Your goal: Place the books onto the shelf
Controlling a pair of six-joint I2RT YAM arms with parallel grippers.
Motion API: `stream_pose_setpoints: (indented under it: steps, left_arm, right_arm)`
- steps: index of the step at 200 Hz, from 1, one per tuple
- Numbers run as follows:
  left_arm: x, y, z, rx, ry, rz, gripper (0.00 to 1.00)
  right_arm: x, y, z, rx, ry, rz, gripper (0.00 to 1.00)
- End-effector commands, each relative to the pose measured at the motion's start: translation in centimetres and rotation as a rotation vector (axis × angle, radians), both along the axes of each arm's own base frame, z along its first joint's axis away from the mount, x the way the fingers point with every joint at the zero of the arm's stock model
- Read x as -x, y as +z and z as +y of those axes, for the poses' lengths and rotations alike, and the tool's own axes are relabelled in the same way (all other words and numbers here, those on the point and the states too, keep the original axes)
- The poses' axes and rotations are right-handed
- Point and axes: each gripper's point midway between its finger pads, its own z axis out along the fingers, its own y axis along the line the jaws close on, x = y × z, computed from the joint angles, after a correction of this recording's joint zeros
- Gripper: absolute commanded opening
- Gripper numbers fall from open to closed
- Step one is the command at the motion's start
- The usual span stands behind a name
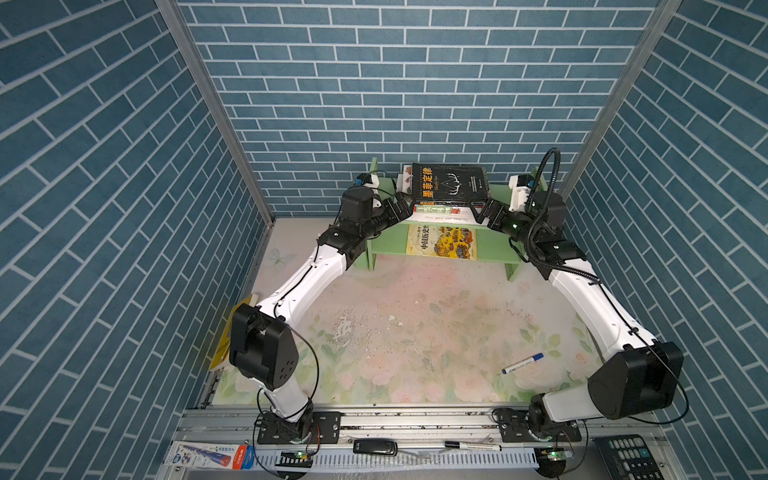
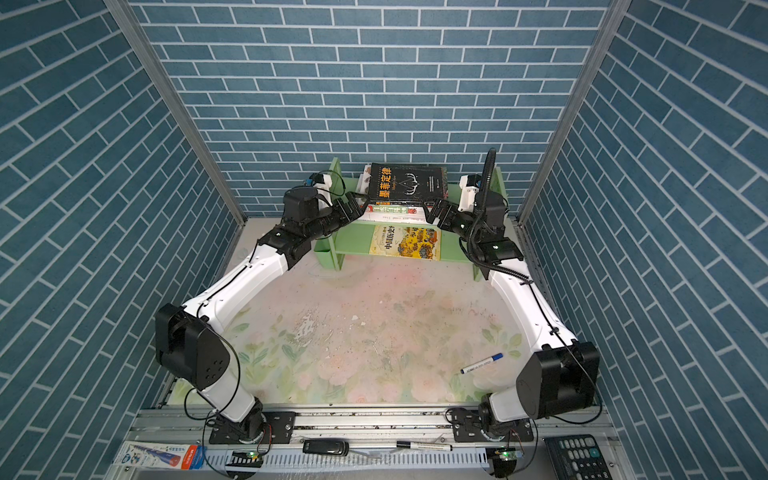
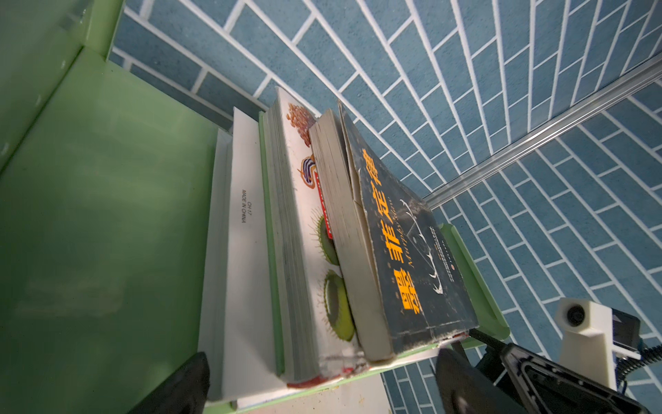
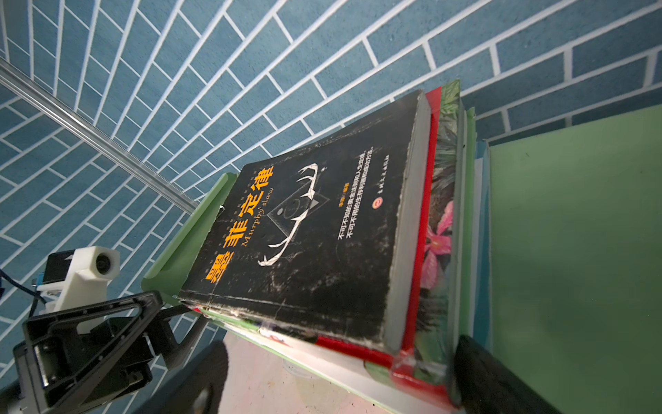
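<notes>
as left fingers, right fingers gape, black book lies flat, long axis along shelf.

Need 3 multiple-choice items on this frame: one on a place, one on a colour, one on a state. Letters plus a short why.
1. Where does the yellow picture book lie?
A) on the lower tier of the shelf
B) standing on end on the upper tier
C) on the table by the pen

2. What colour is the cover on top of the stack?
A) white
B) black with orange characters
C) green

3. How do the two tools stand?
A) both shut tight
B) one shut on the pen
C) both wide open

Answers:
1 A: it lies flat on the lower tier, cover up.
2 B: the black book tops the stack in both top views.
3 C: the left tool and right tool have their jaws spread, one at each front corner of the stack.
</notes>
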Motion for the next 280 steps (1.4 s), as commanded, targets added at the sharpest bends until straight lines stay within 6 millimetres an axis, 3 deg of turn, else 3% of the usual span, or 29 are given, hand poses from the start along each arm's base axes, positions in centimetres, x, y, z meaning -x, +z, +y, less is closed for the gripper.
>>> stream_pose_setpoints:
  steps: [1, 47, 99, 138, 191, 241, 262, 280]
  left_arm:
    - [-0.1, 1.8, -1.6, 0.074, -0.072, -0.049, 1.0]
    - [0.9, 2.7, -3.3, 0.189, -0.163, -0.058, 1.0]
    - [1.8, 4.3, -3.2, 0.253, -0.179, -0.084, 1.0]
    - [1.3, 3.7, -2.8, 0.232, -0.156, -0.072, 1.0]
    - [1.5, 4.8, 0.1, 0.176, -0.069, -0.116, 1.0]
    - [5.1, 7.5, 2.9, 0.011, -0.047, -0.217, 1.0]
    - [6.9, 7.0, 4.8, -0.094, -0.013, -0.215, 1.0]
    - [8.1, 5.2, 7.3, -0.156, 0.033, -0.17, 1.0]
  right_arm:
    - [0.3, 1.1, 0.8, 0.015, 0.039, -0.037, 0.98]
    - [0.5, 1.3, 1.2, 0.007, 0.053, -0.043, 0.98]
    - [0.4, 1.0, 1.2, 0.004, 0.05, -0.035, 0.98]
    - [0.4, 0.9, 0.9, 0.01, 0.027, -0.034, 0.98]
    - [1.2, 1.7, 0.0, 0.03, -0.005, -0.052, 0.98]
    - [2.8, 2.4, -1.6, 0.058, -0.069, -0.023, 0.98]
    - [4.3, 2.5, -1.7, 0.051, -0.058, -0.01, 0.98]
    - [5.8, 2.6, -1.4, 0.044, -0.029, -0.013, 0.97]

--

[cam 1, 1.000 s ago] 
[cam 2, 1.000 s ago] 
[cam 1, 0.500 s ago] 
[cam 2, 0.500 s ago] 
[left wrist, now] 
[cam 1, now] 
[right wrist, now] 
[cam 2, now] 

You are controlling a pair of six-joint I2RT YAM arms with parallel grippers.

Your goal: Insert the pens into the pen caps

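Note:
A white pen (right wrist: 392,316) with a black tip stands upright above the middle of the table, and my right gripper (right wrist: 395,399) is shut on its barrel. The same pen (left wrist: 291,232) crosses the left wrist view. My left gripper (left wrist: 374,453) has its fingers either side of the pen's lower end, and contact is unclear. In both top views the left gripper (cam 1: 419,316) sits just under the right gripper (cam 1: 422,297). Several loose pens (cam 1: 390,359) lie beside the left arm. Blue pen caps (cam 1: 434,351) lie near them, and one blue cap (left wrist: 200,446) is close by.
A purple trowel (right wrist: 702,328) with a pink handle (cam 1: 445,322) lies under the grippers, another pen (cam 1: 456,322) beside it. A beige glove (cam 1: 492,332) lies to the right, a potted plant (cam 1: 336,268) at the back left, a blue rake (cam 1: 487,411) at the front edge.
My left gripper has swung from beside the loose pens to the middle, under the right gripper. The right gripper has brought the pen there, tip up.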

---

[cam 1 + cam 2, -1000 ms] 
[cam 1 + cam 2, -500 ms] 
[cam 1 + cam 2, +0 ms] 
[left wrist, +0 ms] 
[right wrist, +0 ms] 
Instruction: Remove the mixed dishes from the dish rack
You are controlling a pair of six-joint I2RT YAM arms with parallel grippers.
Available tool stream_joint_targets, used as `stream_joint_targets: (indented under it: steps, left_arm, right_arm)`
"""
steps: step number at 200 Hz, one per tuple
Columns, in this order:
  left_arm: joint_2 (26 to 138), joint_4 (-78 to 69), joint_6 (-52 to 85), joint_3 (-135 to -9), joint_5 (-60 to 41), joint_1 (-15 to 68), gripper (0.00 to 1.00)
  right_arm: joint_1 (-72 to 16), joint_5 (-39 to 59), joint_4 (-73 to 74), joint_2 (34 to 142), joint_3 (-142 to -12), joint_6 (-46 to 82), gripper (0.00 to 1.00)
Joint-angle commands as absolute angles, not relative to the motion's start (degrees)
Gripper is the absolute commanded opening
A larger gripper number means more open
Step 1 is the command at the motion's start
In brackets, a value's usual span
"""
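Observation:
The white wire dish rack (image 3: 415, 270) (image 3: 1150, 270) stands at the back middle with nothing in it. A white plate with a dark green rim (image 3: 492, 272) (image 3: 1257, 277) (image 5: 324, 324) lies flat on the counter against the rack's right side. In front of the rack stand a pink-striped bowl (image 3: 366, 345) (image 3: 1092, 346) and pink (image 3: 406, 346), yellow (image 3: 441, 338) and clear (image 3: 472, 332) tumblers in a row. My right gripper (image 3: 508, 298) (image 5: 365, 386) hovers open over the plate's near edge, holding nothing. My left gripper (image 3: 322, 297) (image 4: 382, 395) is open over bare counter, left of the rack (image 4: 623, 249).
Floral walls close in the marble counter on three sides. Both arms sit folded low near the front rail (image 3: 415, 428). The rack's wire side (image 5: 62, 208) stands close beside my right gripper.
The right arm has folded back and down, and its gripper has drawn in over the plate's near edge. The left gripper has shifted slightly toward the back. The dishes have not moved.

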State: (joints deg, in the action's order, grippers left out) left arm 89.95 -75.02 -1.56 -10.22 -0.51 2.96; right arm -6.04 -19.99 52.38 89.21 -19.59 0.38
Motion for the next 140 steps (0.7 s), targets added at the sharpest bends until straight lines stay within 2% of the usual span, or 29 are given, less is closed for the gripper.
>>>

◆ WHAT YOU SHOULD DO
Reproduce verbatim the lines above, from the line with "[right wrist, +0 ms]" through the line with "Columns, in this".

◆ EXERCISE OUTPUT
[right wrist, +0 ms] 
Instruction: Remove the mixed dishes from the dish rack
You are controlling a pair of six-joint I2RT YAM arms with parallel grippers.
Available tool stream_joint_targets, used as `stream_joint_targets: (indented under it: steps, left_arm, right_arm)`
"""
steps: step number at 200 Hz, one per tuple
Columns, in this order:

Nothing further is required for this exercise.